Brittany McGill graduated from the Georgetown Public Policy Institute in Spring 2004 after specializing in the Education, Family and Social Policy track. She received a Masters of Public Policy degree. Her primary policy interests revolve around family and women's issues. Brittany accepted a position with the Department of Health and Human Service's Emerging Leaders Program, and continued to work at the National Survey of Family Growth until 2008. She is is currently pursuing a Ph.D. in Sociology at the University of Maryland focusing on family demography and the intersections of gender, work, and family.
C.J. Park is a graduated from the Georgetown Public Policy Institute in 2006 with a concentration in Education, Family and Social Policy. Prior to graduate school, C.J. worked in education advocacy and research in New Jersey. She a particular interest in issues related to education inequality and reform. She completed her undergraduate degree in Sociology and Economics from Rutgers College. C.J. currently works at SRI International's Center for Education Policy, where she works on a number of projects related to high school reform.
Belen Rodas is a graduate of GPPI, in the Education, Family and Social Policy track. She received a B.A. in Psychology from Amherst College, and a Master's Degree in Social Work, with a specialization in direct practice with children and youth, from the George Warren Brown School of Social Work at Washington University in St. Louis.
Emily Sama Martin is a Spring 2004 graduate of the Georgetown Public Policy Institute. She is a 2002 graduate of the University of Pennsylvania, with a B.A. in Sociology. She is particularly interested in children's and families' issues, and is excited to have an opportunity to work on these important issues with CROCUS. Emily is a Research Analyst at Mathematica Policy Research.
Cynthia Schuster is a graduate of the Georgetown Public Policy Institute in the Education/Social Policy Track. Originally from Sugar Land, Texas, Cynthia earned her BS in Public Policy from the University of Southern California in 2003. Her interests are primarily in the federal role in education policy and in school finance equity. She worked for the RAND Corporation for two years and is currently a research associate at Burr Consulting, where she is responsible for fiscal and economic analyses.
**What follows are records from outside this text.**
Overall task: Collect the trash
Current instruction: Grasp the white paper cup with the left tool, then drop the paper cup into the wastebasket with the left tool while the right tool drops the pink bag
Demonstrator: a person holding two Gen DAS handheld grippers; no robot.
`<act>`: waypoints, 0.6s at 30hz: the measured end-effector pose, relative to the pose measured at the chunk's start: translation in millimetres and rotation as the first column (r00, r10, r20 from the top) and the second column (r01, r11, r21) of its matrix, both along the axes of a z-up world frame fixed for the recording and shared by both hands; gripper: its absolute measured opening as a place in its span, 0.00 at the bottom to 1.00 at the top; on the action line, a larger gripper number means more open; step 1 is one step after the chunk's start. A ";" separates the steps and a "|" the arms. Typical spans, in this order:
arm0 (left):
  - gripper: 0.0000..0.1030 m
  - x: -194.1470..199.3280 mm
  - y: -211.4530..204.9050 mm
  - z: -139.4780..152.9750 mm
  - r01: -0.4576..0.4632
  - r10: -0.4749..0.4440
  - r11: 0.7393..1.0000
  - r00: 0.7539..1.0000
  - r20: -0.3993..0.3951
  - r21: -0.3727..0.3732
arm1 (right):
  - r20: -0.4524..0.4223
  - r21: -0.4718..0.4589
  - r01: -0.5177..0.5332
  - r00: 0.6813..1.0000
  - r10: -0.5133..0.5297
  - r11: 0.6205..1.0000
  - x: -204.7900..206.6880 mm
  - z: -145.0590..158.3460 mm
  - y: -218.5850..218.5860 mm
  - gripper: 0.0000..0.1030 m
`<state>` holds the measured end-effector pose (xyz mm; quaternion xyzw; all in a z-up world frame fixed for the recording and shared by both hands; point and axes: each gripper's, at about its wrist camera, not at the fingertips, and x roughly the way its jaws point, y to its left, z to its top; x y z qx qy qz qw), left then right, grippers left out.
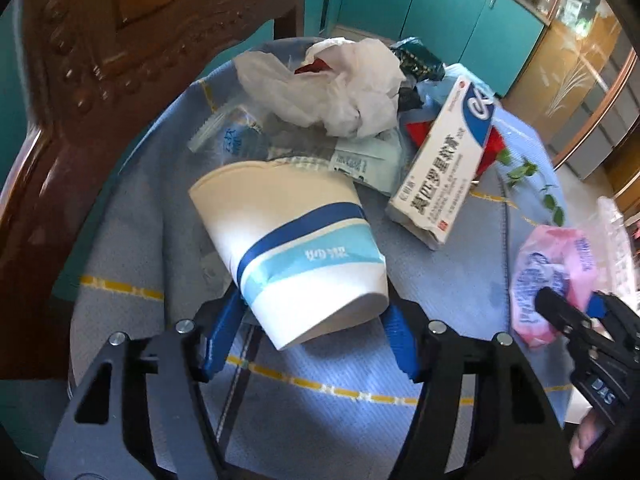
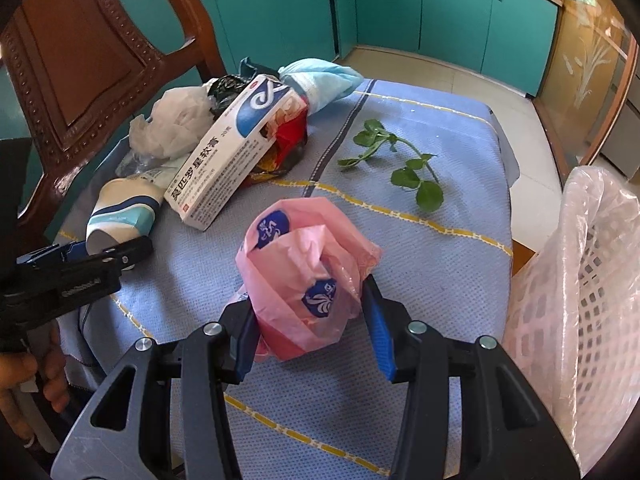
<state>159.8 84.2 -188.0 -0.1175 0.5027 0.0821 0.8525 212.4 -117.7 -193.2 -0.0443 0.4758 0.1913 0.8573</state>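
Left wrist view: left gripper (image 1: 312,332) pinched the base of a paper cup (image 1: 296,256), blue pads touching both sides; cup lay tilted on the table (image 1: 360,384), mouth toward the pile. Behind it: crumpled tissue (image 1: 340,88), ointment box (image 1: 440,160), flattened bottle (image 1: 236,140). At the right edge, right gripper (image 1: 576,312) met the pink wrapper (image 1: 556,276).

Right wrist view: right gripper (image 2: 308,320) pinched the pink wrapper (image 2: 304,272) just above the cloth. Green sprig (image 2: 400,160) lay beyond; lined white basket (image 2: 580,300) stood at right. Left gripper (image 2: 108,252) touched the cup (image 2: 124,216) beside the box (image 2: 236,144)
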 end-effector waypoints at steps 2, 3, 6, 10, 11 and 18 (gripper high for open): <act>0.63 -6.3 1.3 2.6 0.006 -0.006 1.000 1.000 0.015 -0.002 | 0.009 0.000 -0.009 1.000 0.009 1.000 -1.2 2.3 1.3 0.45; 0.63 -12.6 2.0 5.7 0.012 -0.012 1.000 1.000 0.028 -0.007 | 0.012 0.002 -0.011 1.000 0.011 1.000 -2.0 3.3 1.0 0.45; 0.62 -28.2 1.2 17.5 0.032 -0.032 0.999 0.998 0.062 0.003 | 0.022 0.008 -0.018 1.000 0.018 1.000 -5.1 7.2 0.8 0.45; 0.62 -50.8 -11.0 44.3 0.073 -0.080 0.996 0.988 0.133 0.060 | 0.028 0.018 -0.014 1.000 0.013 1.000 -6.9 10.7 -2.8 0.45; 0.62 -55.5 -15.3 50.6 0.077 -0.087 0.995 0.985 0.146 0.068 | 0.030 0.020 -0.011 0.999 0.010 1.000 -7.4 11.4 -3.9 0.45; 0.62 -66.1 -39.6 91.6 0.125 -0.164 0.979 0.951 0.264 0.159 | 0.058 0.041 0.000 0.998 -0.002 0.999 -12.2 19.3 -7.4 0.45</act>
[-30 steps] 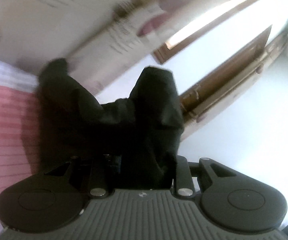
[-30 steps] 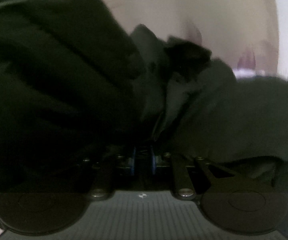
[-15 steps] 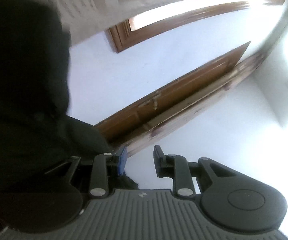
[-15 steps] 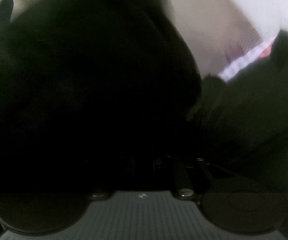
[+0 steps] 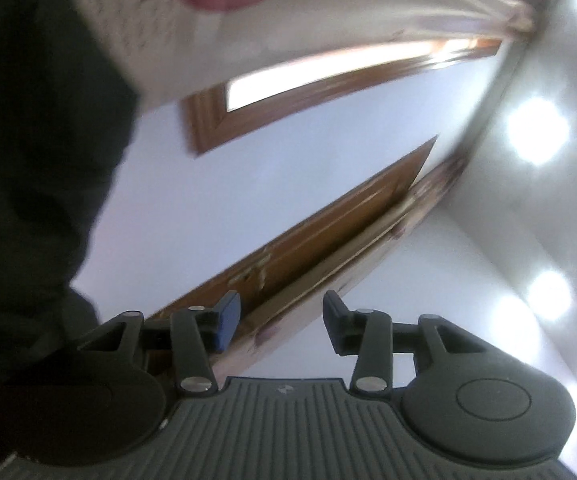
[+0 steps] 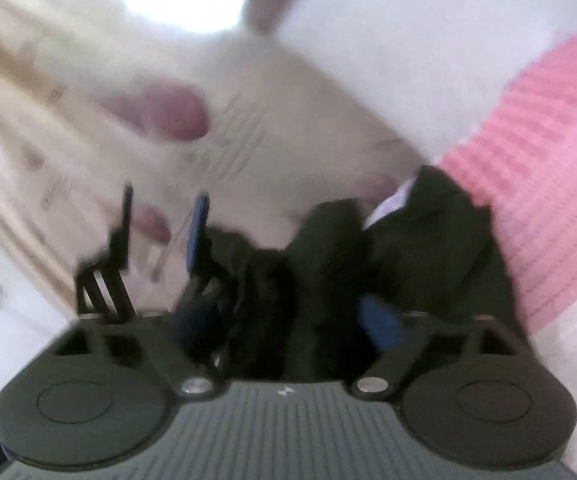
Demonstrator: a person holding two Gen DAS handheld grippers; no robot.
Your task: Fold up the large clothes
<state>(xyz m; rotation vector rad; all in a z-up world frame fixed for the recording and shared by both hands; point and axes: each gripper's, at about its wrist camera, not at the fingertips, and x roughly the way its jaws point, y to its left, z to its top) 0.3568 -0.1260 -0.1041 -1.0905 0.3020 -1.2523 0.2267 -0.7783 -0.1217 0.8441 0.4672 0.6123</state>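
Note:
The black garment (image 5: 36, 152) fills the left side of the left wrist view, beside my left gripper (image 5: 280, 322), which is open and empty and points up at the wall and ceiling. In the blurred right wrist view the garment (image 6: 388, 260) lies bunched on the pink striped bedcover (image 6: 548, 184), with folds running between the fingers of my right gripper (image 6: 288, 316), which is open. The other gripper (image 6: 164, 232) shows at the left, open, above the fabric.
A cream curtain with red patches (image 5: 288, 12) hangs by a wooden window frame (image 5: 208, 128). A brown door (image 5: 328, 240) stands in the white wall. Ceiling lights (image 5: 536, 132) glare at right. White cloth (image 6: 560, 360) lies below the pink cover.
My left gripper let go of the black garment, opened and swung up toward the wall. My right gripper opened and drew back; the fabric that covered its view now lies bunched on the bed.

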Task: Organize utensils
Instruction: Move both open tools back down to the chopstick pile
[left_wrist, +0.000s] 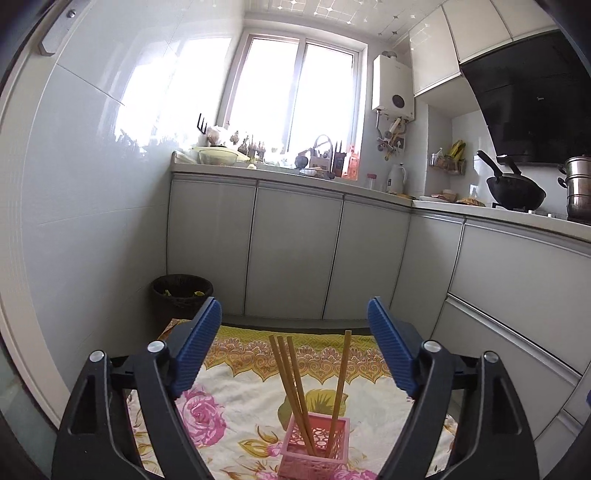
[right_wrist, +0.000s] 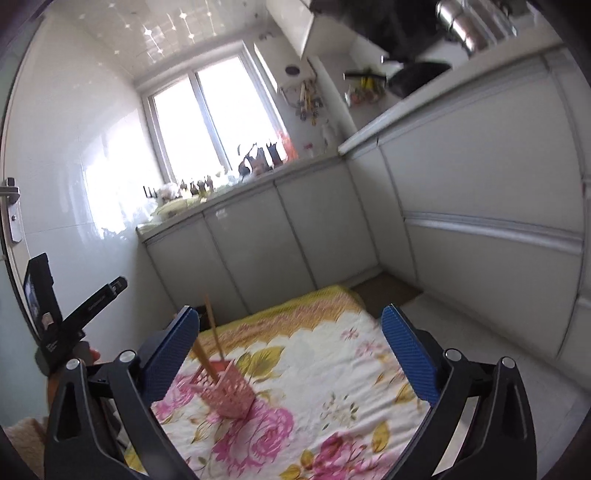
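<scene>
Pink basket (left_wrist: 314, 445) sits low centre of left wrist view on the floral cloth (left_wrist: 236, 373), w/ four chopsticks (left_wrist: 293, 384) standing in it, leaning apart. Left gripper (left_wrist: 295, 347) has fingers wide apart, nothing between the pads; basket is below and in front. Right gripper (right_wrist: 290, 354): fingers also spread, empty, basket (right_wrist: 227, 391) lower left of its view. Likely the release step: back both off straight, w/o clipping stick tops, so the basket doesn't tip.

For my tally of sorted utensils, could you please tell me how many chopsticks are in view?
4, all standing in the pink basket: three chopsticks leaning together on its left side, one chopstick apart on its right. None show on the floral cloth; others may be hidden.
</scene>
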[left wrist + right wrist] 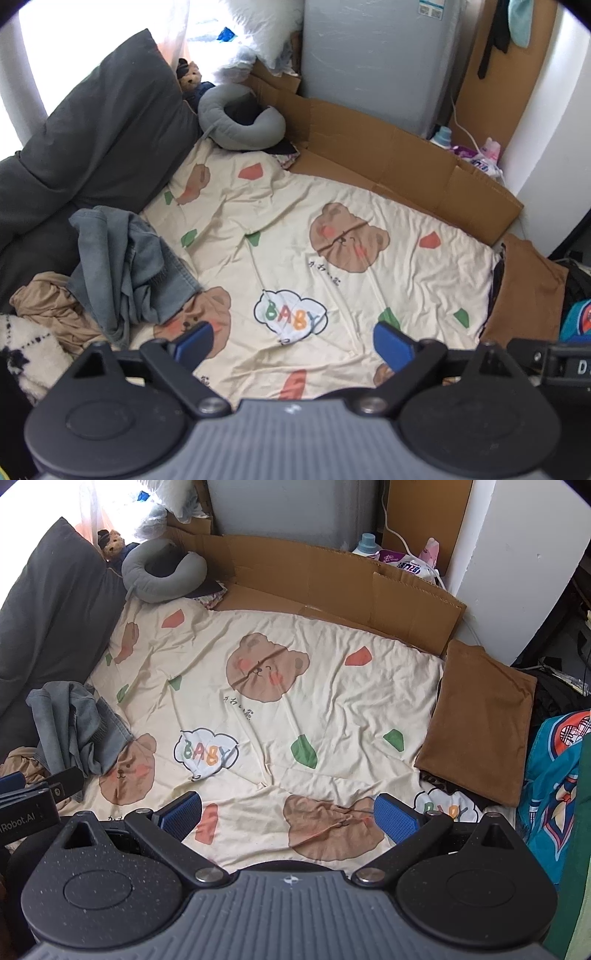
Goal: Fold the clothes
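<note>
The left hand-held gripper (293,345) hangs with its jaws spread wide and nothing between the smooth blue pads (393,349); the right hand-held gripper (288,812) is likewise spread and empty, its pads (395,818) showing a fine dotted grid. Each black housing blocks the lower part of its own view, hiding the near edge of the bed. Beneath both lies a wrinkled cream bedsheet (332,709) printed with brown bear faces, green and coral patches and a "BABY" cloud. At the left edge sits the unfolded heap: a crumpled grey-blue garment (125,266) with a ribbed hem over a thin tan one (48,306), beside a fuzzy white cloth (22,354) that the frame cuts off. On the right rests a flat, folded brown garment (480,720), covering a darker piece whose shape cannot be made out. Farther back, a dark grey pillow (107,129), a curved grey neck pillow (240,118) and a small plush bear (190,75) lean together. Flattened cardboard (314,568) lines the far edge, and the window behind is washed out.
</note>
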`<state>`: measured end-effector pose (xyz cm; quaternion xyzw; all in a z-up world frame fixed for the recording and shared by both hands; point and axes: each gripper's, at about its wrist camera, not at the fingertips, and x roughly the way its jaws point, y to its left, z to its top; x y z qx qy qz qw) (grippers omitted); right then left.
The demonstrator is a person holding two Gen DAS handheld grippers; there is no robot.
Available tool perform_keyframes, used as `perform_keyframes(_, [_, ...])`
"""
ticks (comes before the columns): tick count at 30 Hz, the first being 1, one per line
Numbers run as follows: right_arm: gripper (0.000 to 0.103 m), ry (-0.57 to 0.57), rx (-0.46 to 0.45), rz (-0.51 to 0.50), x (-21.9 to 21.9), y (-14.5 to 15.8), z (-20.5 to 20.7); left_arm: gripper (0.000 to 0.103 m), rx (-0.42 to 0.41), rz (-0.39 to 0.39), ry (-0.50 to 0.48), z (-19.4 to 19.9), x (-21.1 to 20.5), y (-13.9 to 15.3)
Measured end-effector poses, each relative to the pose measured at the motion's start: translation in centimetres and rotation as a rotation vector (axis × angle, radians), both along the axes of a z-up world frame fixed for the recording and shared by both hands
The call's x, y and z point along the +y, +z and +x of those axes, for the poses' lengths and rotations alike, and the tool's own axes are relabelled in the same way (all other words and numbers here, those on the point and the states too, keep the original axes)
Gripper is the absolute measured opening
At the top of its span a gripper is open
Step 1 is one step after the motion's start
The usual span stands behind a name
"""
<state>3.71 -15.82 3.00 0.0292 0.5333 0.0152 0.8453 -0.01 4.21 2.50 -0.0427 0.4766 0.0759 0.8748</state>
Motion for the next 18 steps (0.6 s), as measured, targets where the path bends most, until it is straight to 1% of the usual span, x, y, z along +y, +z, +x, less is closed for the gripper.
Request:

Ria Sengupta Sengupta is a graduate of the Georgetown Public Policy Institute with a concentration in Domestic and International Education Policy. Her interests are in higher education and education finance. Ria graduated from University of California, Los Angeles in 2002 with a B.A. in Economics and minor in Education. She was a researcher at the Public Policy Institute of California for four years and is currently Project Manager of the Expanding College Opportunities initiative at Stanford University.
Lindsay Warner is a graduate of the Georgetown Public Policy Institute in the Education, Family and Social Policy track, with particular interests in early education and foster care. Since her 2001 graduation from Princeton, Lindsay has worked in Chicago and Boston in child advocacy and education research. She is currently a Senior Federal Policy Associate at Fight Crime: Invest in Kids.
Berkeley Yorkery is a graduate of the Georgetown Public Policy Institute (GPPI) in the Public and Nonprofit Management track. Her primary policy interests include child and family issues as well as management issues. She graduated from Duke University with a BA in public policy and psychology in 2001. She is currently a Research and Data Analyst at the North Carolina Child Advocacy Institute.